The NCAA still believes a player doesn’t have true value until the player enters the pro ranks. The fact is, these days the “pro ranks” begin before college, not after. If someone is willing to pay you to play, you’re a professional. The NCAA is just in the middle, which is why its coaches, as Bowen detailed extensively, are willing to offer massive amounts in an underground economy to get players.
Teenagers can be major influencers on product sales and brand building to other teenagers. A great basketball player is of great value. The market is speaking.
This is 2018, not 1945.
If the NCAA just allowed the Bowens to take that job with Adidas, then none of this is a problem. Instead they had to do everything under the table, and link up with an uncertified agent and two back-channeling shoe executives that caused all of them to wind up in court. At one point Bowen Sr. testified Adidas’ Chris Rivers handed him $4,000 in cash in the parking lot of an AAU event. It was the start of many secret payments as the Bowens meandered through the system.
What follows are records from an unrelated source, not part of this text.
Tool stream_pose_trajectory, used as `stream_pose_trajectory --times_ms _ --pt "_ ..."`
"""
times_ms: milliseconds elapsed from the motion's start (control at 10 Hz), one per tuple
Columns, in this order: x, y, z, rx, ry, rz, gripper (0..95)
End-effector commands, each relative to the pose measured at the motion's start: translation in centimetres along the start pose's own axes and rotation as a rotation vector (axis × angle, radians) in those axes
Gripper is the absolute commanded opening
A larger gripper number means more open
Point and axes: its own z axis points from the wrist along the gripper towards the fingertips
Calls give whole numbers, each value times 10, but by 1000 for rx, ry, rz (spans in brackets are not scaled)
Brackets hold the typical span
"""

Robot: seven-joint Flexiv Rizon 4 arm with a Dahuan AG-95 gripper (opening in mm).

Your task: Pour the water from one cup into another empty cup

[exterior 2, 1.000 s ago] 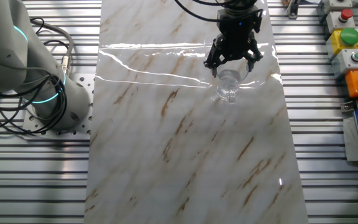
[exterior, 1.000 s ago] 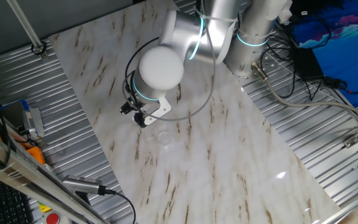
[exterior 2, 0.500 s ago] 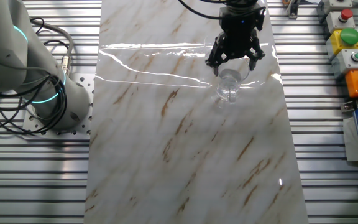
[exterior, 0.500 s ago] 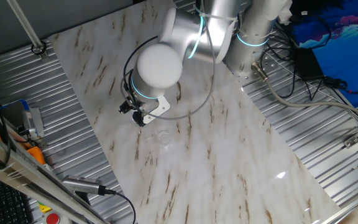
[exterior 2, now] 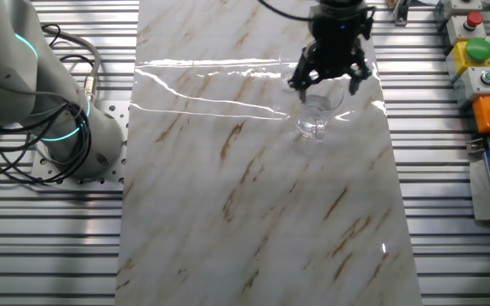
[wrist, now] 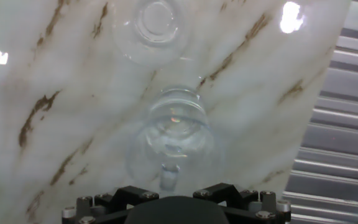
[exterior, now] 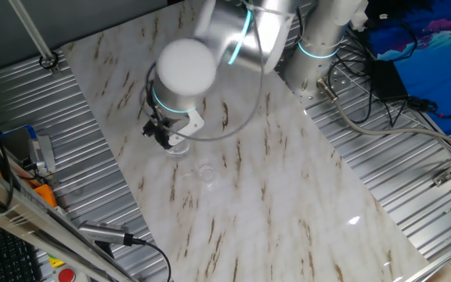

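The larger clear tumbler [wrist: 173,134] stands upright on the marble table straight below the hand; it also shows in one fixed view [exterior: 177,146] and in the other fixed view [exterior 2: 317,105]. The smaller clear cup [wrist: 157,22] stands just beyond it, a short gap away, and also shows in both fixed views [exterior: 206,171] [exterior 2: 310,128]. My gripper [exterior 2: 327,83] hangs open above the tumbler with its fingers spread and holds nothing; it also shows in one fixed view [exterior: 164,138]. I cannot make out water in either glass. The fingertips are out of the hand view.
The marble tabletop [exterior 2: 228,212] is edged by ribbed metal rails [exterior 2: 449,212]. A control box with coloured buttons [exterior 2: 475,51] sits at the right edge near the glasses. The arm's base and cables [exterior 2: 49,110] stand at the left.
The open gripper has moved away from the glasses, up and right in the other fixed view, up and left in one fixed view. The tumbler now shows beside the hand. Both glasses stayed put.
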Motion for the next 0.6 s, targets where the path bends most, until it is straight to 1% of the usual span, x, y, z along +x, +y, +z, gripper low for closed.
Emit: stream_pose_trajectory --times_ms 100,200,300,400,500,600 --pt "1 -10 -5 2 -28 1 950" --pt "2 -16 -7 -3 -68 79 190" --pt "1 -23 -7 -24 -117 140 0" --pt "-2 -33 -7 -51 -168 191 0" --pt "-10 -45 -12 -67 -205 261 0" --pt "-23 -56 -19 -70 -207 292 0"
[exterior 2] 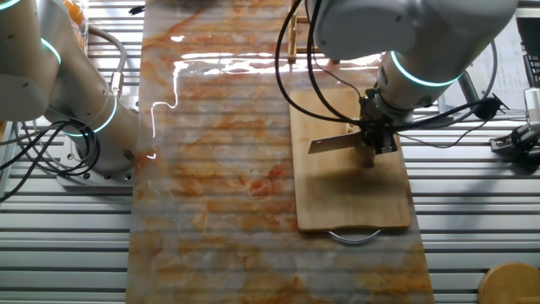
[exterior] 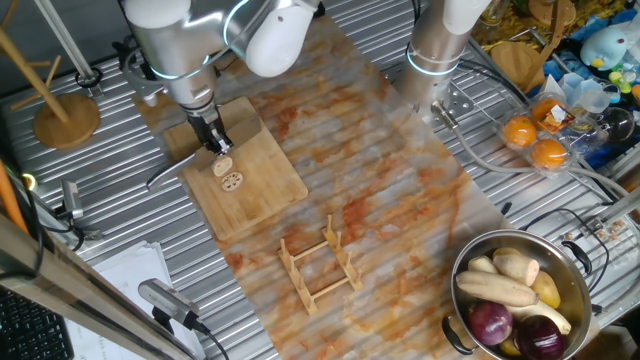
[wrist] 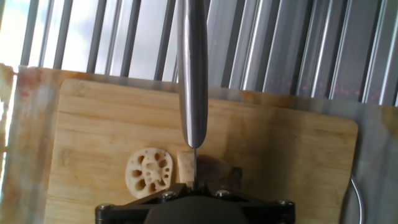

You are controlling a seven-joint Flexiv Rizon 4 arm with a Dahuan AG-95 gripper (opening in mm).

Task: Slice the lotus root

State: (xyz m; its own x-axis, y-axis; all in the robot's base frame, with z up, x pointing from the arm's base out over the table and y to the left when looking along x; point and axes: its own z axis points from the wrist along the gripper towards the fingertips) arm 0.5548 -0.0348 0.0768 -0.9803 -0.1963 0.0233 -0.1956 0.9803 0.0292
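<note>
On the cutting board (exterior: 250, 170) a lotus root (exterior: 232, 181) slice lies beside the tool (exterior: 217, 143).

The ribbed grey metal bench (exterior: 130, 250) carries a long translucent mat mottled orange and white (exterior: 400, 180), laid diagonally across it. On the mat lie a rectangular light-wood cutting board (exterior: 265, 185) and, near it, a small slatted wooden rack (exterior: 318, 266). Directly on the bare ribs stand a round-based wooden stand with a forked post (exterior: 62, 112), a steel pot of vegetables (exterior: 520, 300) at one corner, and a clear tray of oranges (exterior: 535, 140).
</note>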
Everyone involved wishes this could just be done out in the open.
The NCAA, however, would rather say that a family – or any family of a kid who might (but with no guarantee) play college hoops – remain poor (or poorer) because … well, just because.
That’s all this is. You can’t help your family with the bills. You can’t earn money to put away for your future. You can’t get your mother into a better apartment. You have to wait and hope the same opportunity is there later.
We, however, can switch jobs and renegotiate contracts and take millions and millions in Adidas dollars.
Why? Who knows? Is there concern the shoe company would then have a say in the player’s college decision? Well, that’s been going on for decades. Are they worried this will somehow “ruin” the player? Please check your paternalism and puritanism.
No, this is about control, including controlling finances. A college scholarship is compensation and is not worthless. However, it is only applicable when the athlete arrives on campus. At the very least, the NCAA should be hands off until enrollment.
Amateurism may not do much for the kids, but it sure is lucrative for the coaches, conference commissioners and athletic directors who cling to it.
For people such as NCAA president Mark Emmert, Big Ten commissioner Jim Delany and Big 12 commissioner Bob Bowlsby to deny Tugs Bowen a job, to tell him and his family they need to keep scraping by in Saginaw because there is some nobility in being an amateur, is ethically bankrupt.
They should be shamed, but it’s a shameless lot. Emmert and the others lack even the courage to come to Lower Manhattan to listen to the reality of the sport and the families and the kids that have made each of them generationally wealthy. They’d rather stay away, bury their head in the sand and commission some “blue ribbon” committee headed by Condoleezza Rice to tell them whatever predetermined truth they are desperate to hear.
Rinse, repeat, cash the check.
A multinational corporation allegedly went to Saginaw and offered a high school sophomore a glorious opportunity. It could help him. It could help his family. It could help his future.
The NCAA finds this objectionable, a bad and terrible thing that must be stomped out, even prosecuted.
It seems like the wrong people are on trial here.